The No. 1 bootstrap dealers will be the homeless services providers, such as St. Vincent de Paul, Arcata Endeavor, Arcata Night Shelter, Mobile Medical, the M.A.C. and the Eureka Rescue Mission. Providers will refer a person to homeless court and facilitate the process with the legal team. Michael Twombly and Susie Van Kirk are board members of the Humboldt All Faith Partnership, which runs the private non-profit Arcata Night Shelter (the only emergency shelter in Arcata), and likely will be at the forefront of the new court program. Around about when the judges, attorneys and cops were creeping up on the idea of a homeless court, Twombly was already a few steps ahead of them. Twombly has worked with homeless people and the mentally ill for more than a decade, and says he'd been reading about homeless court when, one night, something happened that convinced him it was needed in Humboldt County.

"I was driving back to Arcata from teaching substance abuse courses at the jail in Eureka," he recalls. "It was dark, it was raining, it was cold. And I picked up this guy. He'd been working all day -- he's a painter. I said, 'Wow, that's hard to do without a car.' And he said, 'I got in a twist with a fix-it ticket for my taillight.' He said he didn't pay the fine, and then he got cited again for the same taillight. He didn't have any money to fix it. Then he was issued a warrant. So, he couldn't get his car registered. So, then he drove an unregistered car to work, and he got three more tickets for failure to register. He owed $1,000 by then. So then he stopped driving. And now he was hitchhiking to work to feed his family. And I thought, there really ought to be an amnesty day for this guy."

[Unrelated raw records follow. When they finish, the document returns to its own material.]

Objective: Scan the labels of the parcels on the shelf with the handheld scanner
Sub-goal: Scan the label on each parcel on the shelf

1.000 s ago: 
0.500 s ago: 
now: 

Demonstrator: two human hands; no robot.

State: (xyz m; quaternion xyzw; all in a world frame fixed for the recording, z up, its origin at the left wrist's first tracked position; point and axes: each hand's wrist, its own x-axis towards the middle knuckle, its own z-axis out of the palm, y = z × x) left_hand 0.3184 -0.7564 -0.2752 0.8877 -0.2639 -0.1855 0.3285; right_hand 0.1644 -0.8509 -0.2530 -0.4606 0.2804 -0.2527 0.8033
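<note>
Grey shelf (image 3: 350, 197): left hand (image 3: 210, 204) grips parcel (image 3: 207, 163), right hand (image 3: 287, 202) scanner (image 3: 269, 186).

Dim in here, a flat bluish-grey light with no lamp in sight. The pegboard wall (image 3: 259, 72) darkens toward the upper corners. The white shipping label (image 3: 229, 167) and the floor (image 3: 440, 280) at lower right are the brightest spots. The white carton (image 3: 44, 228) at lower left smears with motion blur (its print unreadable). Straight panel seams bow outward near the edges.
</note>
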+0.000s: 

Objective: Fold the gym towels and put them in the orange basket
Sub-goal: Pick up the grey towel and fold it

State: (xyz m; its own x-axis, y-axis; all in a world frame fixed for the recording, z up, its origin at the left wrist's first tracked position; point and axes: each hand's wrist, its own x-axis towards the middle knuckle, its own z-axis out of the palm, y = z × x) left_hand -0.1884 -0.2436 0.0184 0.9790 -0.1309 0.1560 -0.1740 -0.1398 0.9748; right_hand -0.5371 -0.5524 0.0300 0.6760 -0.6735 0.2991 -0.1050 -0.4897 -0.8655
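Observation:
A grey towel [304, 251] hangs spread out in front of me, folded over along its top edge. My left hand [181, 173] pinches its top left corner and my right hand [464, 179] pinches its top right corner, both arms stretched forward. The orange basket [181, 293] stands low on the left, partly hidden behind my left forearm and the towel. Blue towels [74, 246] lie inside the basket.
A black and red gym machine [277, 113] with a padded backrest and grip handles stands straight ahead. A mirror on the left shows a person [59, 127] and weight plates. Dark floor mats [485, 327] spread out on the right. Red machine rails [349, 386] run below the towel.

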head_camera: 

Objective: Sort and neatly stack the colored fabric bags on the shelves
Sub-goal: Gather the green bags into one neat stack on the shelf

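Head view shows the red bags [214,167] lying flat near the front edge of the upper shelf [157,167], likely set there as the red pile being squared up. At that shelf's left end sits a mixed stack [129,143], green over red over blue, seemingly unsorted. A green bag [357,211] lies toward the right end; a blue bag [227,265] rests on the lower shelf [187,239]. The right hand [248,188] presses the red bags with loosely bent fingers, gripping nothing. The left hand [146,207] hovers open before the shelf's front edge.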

Twombly called Binder to talk to him about San Diego's homeless court, and Van Kirk wrote to Judge Feeney. Twombly went to San Diego to observe homeless court in action, recorded interviews with Binder and another attorney, then came back and joined forces with the players in the traditional court system -- and Humboldt County's homeless court was born.

Happy ending

Everyone seems excited, but perhaps no one is looking forward to homeless court more than the mild-mannered Judge Feeney. His face shines when he talks about his favorite moments of being a judge. "Weddings," he says, "and I really enjoyed running that mental health court. It was just so gratifying to see people turn their lives around." Yes, gentle Feeney, who says he loves being a judge because he gets "to do the right thing," seems just the right kind of judge to wander down to St. Vinny's for a Friday afternoon clean-that-slate session.

"I feel empathy for folks who, for financial, or physical reasons, or because of drug abuse or mental illness, are homeless," Feeney says. "They're no different from all of us. A lot of us could be homeless -- just one bad turn. This is going to sound corny, but I think our community is only as strong as the less advantaged in our community."